▶ **INSTRUCTIONS TO FOLLOW**
Show each line of the entries below in which the word "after" appears.

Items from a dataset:
===============
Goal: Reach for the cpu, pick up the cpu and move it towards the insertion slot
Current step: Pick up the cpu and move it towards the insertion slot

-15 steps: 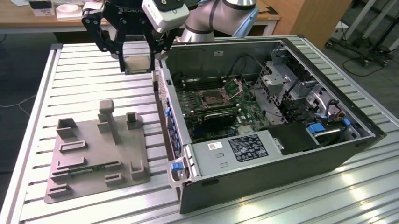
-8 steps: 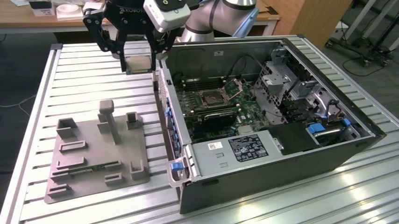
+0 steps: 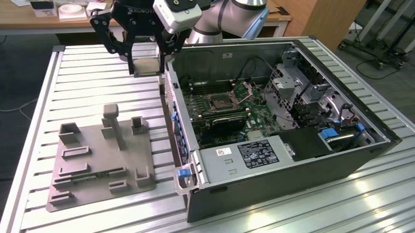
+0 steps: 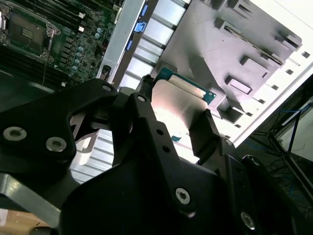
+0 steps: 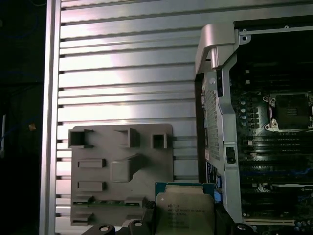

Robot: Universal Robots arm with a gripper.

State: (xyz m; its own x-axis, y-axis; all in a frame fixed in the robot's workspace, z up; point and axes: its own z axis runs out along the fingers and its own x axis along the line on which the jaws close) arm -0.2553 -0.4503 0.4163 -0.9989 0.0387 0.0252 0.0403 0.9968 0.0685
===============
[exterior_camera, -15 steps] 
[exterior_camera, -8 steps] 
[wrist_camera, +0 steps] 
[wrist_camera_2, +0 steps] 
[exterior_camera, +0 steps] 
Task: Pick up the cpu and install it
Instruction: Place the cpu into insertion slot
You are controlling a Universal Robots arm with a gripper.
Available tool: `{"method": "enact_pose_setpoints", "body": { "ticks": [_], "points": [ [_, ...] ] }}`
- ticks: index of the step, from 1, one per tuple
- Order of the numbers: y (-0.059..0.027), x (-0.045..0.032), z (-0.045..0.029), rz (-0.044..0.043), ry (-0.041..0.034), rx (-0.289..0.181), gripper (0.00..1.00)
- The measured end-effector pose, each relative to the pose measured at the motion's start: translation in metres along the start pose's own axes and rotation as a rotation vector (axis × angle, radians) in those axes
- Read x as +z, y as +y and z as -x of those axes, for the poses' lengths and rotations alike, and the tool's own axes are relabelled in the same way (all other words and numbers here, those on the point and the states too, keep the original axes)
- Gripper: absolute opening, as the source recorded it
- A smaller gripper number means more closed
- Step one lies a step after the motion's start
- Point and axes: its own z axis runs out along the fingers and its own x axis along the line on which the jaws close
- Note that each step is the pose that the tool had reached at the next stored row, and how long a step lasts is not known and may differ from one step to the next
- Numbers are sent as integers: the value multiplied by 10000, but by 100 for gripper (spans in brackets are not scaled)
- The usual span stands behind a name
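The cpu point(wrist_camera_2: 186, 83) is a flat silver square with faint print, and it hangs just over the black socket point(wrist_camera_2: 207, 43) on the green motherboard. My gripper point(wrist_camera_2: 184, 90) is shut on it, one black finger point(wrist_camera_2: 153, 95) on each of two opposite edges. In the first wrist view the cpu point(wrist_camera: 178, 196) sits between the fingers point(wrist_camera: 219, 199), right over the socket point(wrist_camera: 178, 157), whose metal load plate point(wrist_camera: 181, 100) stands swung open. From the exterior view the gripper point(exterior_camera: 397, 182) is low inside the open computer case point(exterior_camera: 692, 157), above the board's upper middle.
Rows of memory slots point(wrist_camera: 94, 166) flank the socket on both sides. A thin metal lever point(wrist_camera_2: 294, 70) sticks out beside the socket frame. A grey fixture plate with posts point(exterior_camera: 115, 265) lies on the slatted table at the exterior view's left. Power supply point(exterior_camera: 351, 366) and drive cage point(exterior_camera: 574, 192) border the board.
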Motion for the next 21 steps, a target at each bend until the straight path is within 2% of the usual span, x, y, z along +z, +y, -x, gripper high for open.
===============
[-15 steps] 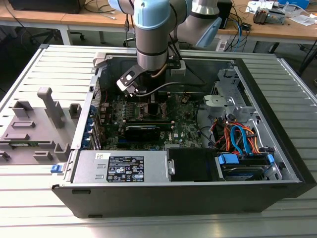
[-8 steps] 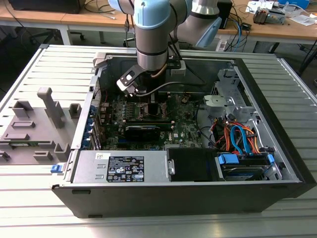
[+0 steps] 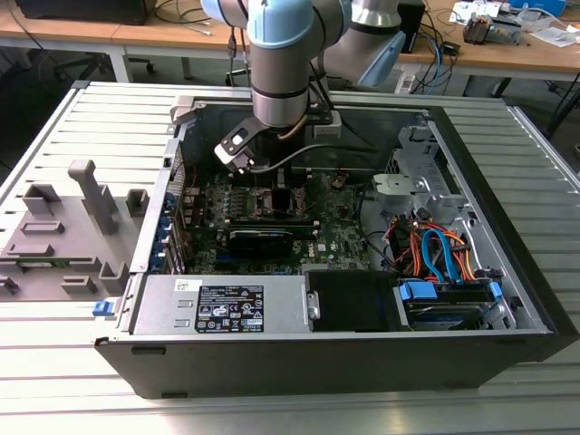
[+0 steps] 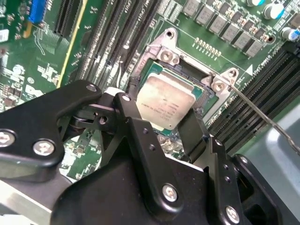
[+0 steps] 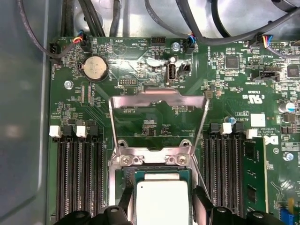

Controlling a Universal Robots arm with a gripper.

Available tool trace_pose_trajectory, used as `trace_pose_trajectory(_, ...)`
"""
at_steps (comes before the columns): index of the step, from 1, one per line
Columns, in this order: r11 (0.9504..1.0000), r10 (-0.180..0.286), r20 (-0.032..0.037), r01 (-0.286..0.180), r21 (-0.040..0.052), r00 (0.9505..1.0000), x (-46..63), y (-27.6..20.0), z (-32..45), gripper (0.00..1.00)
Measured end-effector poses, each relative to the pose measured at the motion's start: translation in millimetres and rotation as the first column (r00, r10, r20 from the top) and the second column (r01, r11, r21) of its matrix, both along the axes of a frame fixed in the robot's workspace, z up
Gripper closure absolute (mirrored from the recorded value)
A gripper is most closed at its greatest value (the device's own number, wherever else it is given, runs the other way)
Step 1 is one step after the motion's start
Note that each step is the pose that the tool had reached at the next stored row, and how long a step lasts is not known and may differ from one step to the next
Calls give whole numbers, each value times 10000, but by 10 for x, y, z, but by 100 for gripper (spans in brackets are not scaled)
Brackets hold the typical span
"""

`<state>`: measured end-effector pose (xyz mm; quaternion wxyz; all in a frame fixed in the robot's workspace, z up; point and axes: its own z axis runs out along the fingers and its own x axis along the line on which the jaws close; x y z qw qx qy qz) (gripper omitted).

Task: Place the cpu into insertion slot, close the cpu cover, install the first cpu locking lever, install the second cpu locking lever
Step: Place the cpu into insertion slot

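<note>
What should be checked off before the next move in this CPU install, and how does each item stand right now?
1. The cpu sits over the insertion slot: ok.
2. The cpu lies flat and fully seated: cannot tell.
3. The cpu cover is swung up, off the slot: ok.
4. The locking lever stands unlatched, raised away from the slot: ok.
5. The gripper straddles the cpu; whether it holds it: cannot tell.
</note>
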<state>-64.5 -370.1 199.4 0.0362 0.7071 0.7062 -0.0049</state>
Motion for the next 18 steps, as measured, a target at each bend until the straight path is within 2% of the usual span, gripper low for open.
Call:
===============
▶ **RESPONSE BOX**
- Step one lies a step after the motion's start
Step 1 is one step after the motion's start

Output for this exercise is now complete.